The loosening of the political atmosphere in Slovakia which nurtured the growth and freedom of arts came to an end in August 1968 when the Soviet Army invaded and occupied the country, and replaced the government. A mostly dark period in Vladimír's creative output followed, with private works of great emotional impact as well as public statements including a statue of the giant Catapult (1970) as a symbol of the struggle between the political David and Goliath - Soviet Union and Czechoslovakia.
Vladimír slowly found his way and split his creative output between the occassional, but financially necessary works for public buildings, approved, though not always understood by the regime, and the private production in his studio. However, he never sold out to the regime's ideology and as such lived on the fringe of the officially sanctioned cultural life in the country.
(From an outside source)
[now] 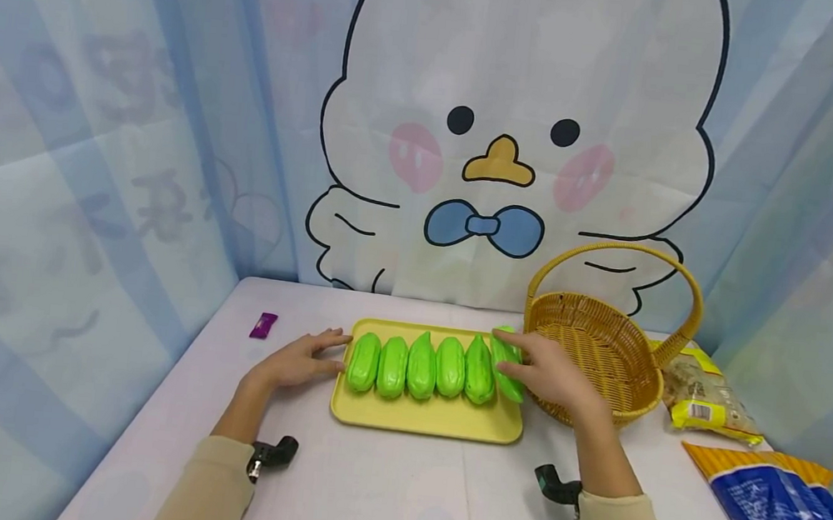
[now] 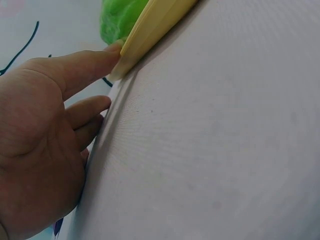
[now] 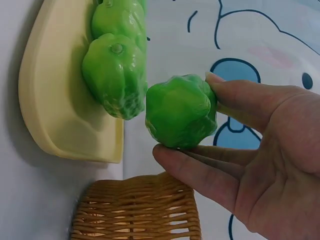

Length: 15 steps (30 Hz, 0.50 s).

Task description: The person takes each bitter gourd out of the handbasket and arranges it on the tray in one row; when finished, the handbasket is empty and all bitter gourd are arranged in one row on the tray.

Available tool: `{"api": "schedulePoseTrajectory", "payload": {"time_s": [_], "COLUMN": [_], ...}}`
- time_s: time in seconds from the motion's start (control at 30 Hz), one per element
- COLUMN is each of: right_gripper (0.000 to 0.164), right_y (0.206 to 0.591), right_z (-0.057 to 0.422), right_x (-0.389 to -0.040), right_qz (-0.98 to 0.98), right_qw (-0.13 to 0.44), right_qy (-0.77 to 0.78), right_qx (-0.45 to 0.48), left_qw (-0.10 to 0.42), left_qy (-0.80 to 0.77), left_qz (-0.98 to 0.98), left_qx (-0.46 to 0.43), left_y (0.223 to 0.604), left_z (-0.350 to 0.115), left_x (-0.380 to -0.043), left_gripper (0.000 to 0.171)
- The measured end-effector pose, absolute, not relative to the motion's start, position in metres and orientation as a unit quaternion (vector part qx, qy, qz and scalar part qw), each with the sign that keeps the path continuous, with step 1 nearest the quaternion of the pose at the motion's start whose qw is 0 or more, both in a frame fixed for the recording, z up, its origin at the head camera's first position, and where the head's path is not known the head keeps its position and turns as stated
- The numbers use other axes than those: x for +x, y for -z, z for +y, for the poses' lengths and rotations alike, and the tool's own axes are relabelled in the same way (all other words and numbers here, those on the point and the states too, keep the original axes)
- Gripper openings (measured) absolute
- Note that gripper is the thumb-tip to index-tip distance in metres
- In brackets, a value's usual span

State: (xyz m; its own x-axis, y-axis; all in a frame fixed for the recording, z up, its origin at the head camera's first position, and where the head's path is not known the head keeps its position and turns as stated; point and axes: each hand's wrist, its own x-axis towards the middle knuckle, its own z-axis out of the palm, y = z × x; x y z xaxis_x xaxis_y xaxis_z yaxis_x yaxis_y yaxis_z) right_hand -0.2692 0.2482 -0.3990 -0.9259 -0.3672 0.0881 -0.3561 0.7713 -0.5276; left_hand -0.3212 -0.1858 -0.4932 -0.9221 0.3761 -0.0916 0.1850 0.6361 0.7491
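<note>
Several glossy, bright-green, lumpy gourd-like vegetables (image 1: 422,367) lie side by side in a row on a yellow tray (image 1: 416,421). At the row's right end, my right hand (image 1: 552,372) pinches another green gourd (image 3: 181,112) between thumb and fingers. The right wrist view shows this gourd end-on, raised clear of the tray and apart from the others. My left hand (image 1: 302,358) rests against the tray's left edge. Its thumb (image 2: 95,67) touches the rim in the left wrist view, while the other fingers extend loosely beside it.
A wicker basket (image 1: 588,352) with a tall handle stands right of the tray. Beyond it lie a clear-and-yellow packet (image 1: 708,397) and a blue-and-orange bag (image 1: 776,512). A small purple wrapped sweet (image 1: 263,326) sits at the table's back left. Curtains enclose the table.
</note>
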Motion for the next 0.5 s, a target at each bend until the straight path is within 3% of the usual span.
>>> {"api": "schedulePoseTrajectory", "payload": {"time_s": [0.5], "right_gripper": [0.054], "right_y": [0.402], "right_z": [0.234], "right_x": [-0.268], "right_qz": [0.964], "right_qw": [0.026], "right_qy": [0.212], "right_qx": [-0.156], "left_qw": [0.120], "left_qy": [-0.395], "left_qz": [0.897], "left_qx": [0.157], "left_y": [0.492], "left_z": [-0.185], "left_x": [-0.321], "left_gripper": [0.061]}}
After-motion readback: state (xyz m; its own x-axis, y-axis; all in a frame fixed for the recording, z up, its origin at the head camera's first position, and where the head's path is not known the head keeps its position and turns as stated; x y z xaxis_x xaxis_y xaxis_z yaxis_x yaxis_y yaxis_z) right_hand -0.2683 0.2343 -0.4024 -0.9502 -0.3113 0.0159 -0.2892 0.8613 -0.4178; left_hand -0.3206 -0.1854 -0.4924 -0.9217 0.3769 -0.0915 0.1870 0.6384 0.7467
To keep his perspective he used every opportunity to travel abroad and obtained inspiration from his visits to Yugoslavia, Greece, France, Germany, Japan and Cuba.
In 1975 he suffered serious injuries in a car accident, it took more than a year and several operations before he could walk again unaided. He had his second child, Alexandra, in 1977. With the advent of the eighties, the corruption of the regime became unbearable but the end of it was still unthinkable. This was the time of the bleakest, monochromatic production by Vladimír, taking another steep dive when his son defected to the UK in 1984.
The Velvet Revolution of 1989 turned everything upside down and Vladimír was shortly invited to join the new lecturing team at the Slovak Academy of Fine Arts. His contribution to art was recognised by the publication of his Mongraph and the “Grand Restrospecive” exhibition held at the Slovak National Gallery in 2002, and by being made a Professor at the Academy.
After 17 years of teaching Vladimír retired from the Academy to concentrate on his personal creativity.
He continues to live and work in Bratislava.